He produced an improved high-pressure steam engine in 1801. For some years he contemplated the idea of applying steam power to wagons. He was granted a patent for a steam-carriage design in 1789, but did not produce a working example of such a machine until over a decade later (see below on his Oruktor Amphibolos). Part of his difficulties was a failure to get financial backing. After lack of support in his native land, in 1794 he sent copies of some his designs to Great Britain in an attempt to interest investors there.

Evans designed a refrigeration machine which ran on vapor in 1805, so he is often called[by whom?] the inventor of the refrigerator, although he never built one. (His design was modified by Jacob Perkins, who obtained the first patent for a refrigerating machine in 1834.)

As noted by Roe, Evans is best known for the system of conveyors and other equipment he developed for his automatic flour mill:

"He practically invented the modern science of handling materials."[2] Joseph Wickham Roe, 1916

Early life, 1755-1783

Oliver Evans was born in Newport, Delaware on September 13, 1755 to Charles and Ann Stalcop Evans. His father was a cordwainer by trade, though he purchased a large farm to the north of Newport on Red Clay Creek and moved his family there when Oliver was still in his infancy.[3] Oliver was the fifth of what would eventually be eleven children - four sisters and seven brothers.[4] Relatively little else is known of Evans' early life, and surviving records provide few details as to his formative years. The nature and location of his early education has not been preserved, however his literacy was demonstrably strong from a young age, as both a writer and an avid reader on technical subjects.[5] At the age of 17, Evans was apprenticed to a wheelwright and wagon maker in Newport. An anecdote from the period recalls that Evans' master, an illiterate and extremely frugal man, forbade Evans the use of candles to read with in the evenings. Evans however found another way by collecting scrap wood and shavings from his work during the day to serve as fuel for small fires to read by in the evening.[6] The Revolutionary War began when Evans was 19. He enlisted in a Delaware militia company, but ultimately saw not active service during the war.[5]

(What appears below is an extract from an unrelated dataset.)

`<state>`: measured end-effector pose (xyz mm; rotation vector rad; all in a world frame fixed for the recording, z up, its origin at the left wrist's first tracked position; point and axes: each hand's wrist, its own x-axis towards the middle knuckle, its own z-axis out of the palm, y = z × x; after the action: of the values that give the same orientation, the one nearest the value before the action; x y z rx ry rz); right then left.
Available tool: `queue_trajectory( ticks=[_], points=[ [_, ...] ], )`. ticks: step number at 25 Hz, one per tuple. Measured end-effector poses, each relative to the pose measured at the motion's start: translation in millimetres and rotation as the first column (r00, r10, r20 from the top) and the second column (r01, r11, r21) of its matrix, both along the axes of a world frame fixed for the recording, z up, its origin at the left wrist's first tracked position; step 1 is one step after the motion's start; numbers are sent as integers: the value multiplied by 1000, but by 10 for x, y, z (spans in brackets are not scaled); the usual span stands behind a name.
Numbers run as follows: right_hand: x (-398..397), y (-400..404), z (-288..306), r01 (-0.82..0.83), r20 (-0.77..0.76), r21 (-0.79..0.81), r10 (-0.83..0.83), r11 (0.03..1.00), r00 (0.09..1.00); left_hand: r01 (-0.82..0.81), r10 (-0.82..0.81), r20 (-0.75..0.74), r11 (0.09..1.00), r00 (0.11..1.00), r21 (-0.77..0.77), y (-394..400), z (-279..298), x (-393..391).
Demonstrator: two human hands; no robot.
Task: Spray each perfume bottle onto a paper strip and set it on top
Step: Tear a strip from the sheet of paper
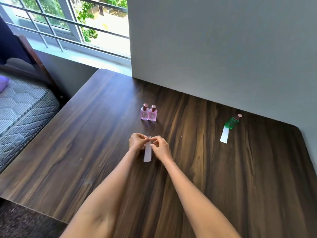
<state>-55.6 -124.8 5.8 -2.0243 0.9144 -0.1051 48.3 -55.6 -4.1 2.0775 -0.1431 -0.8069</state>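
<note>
You are holding a paper strip (147,154) by its far end, with your left hand (137,141) and right hand (160,146) both pinching it between fingertips; each grip is closed on that one strip, which is hanging down toward you over the middle of the table (85,134). It looks as though you are readying this strip for the next bottle.

The green bottle (232,122) is already sitting on the far end of its own white strip (224,136) at the right, so that one appears done. The two pink bottles (148,113) are standing upright and touching each other, just beyond your hands, with no paper under them.

To do this step well, you are probably best passing the strip to one hand alone, freeing the other for a pink bottle. Keep the pinch at the very end so the free length stays clear for the spray. Aim the nozzle away from your fingers. When reaching, be lifting the nearer bottle cleanly, since its neighbour could tip.
</note>
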Motion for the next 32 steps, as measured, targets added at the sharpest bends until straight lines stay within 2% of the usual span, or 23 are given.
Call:
queue_trajectory(
  ticks=[2, 4, 7, 10, 13, 24, 27, 32],
  points=[
    [-49, -97, 78, 91, 94, 13, -92, 996, 991, 10, -21, -95, 993, 995, -115, -134, 99, -35],
    [-108, -214, 150, 124, 142, 25, -126, 992, 982, 6, -26, -110, 984, 994, -178, -269, 186, -69],
    [-179, -362, 255, 168, 170, 55, -175, 984, 970, 39, -63, -95, 972, 993, -233, -447, 306, -114],
    [-215, -472, 334, 244, 207, 88, -257, 966, 944, 65, -137, -190, 937, 972, -342, -544, 390, -123],
    [-225, -550, 368, 240, 216, 97, -256, 966, 942, 35, -173, -281, 899, 944, -437, -581, 427, -139],
    [-208, -723, 319, 194, 264, 366, -302, 910, 916, -74, -133, -364, 862, 922, -501, -656, 419, -149],
    [-230, -787, 319, 234, 229, 302, -309, 924, 923, -26, -166, -340, 868, 926, -496, -679, 421, -153],
    [-290, -869, 333, 229, 167, 73, -238, 971, 957, 149, -324, -276, 849, 905, -507, -735, 491, -248]
  ],
)
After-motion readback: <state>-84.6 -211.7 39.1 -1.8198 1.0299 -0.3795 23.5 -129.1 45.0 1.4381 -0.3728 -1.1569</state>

Evans moved out of wheelwrighting at the age of 22 and became a specialist in drawing and forming the fine wire used in textile cards, which were used to comb fibers in preparation for the spinning process to make thread or yarn. Evans subsequently developed a design for a machine which would bend wire into teeth and cut them off rapidly to aid the assembly of cards. George Latimer, then a justice of the peace in Newport, saw the potential and tasked a blacksmith with creating the machine, which became one of Evans' early successes when it premièred in 1778. Evans wished to go further in mechanizing the production of textile cards by developing a machine which could puncture the leather which formed the bed of textile cards into which the wire teeth were inserted, however the design was not pursued due to a perceived lack of commercial opportunity for his invention.[5] However Evans' invention greatly increased the speed of the card manufacturing process - around 1,500 teeth per minute could be produced by his invention. Over the next two decades machines descended from Evans' led to the development of semi-automated (and eventually fully automated) textile card production, now in great demand due to the growth of the Southern cotton industry. Early pioneers of textile card automated production, including Giles Richards and Amos Whittemore, are thought to have borrowed heavily from Evans' original designs.[7] Evans had also begun experimenting in this period with steam power and its potential for commercial application. His early ideas culminated in a patent application in 1783 for a steam-powered wagon, but it was denied as Evans had yet to produce a working model.[8] In 1783 at the age of twenty-three, he married Sarah Tomlinson, daughter of a local farmer, in Old Swedes' Episcopal Church in Wilmington.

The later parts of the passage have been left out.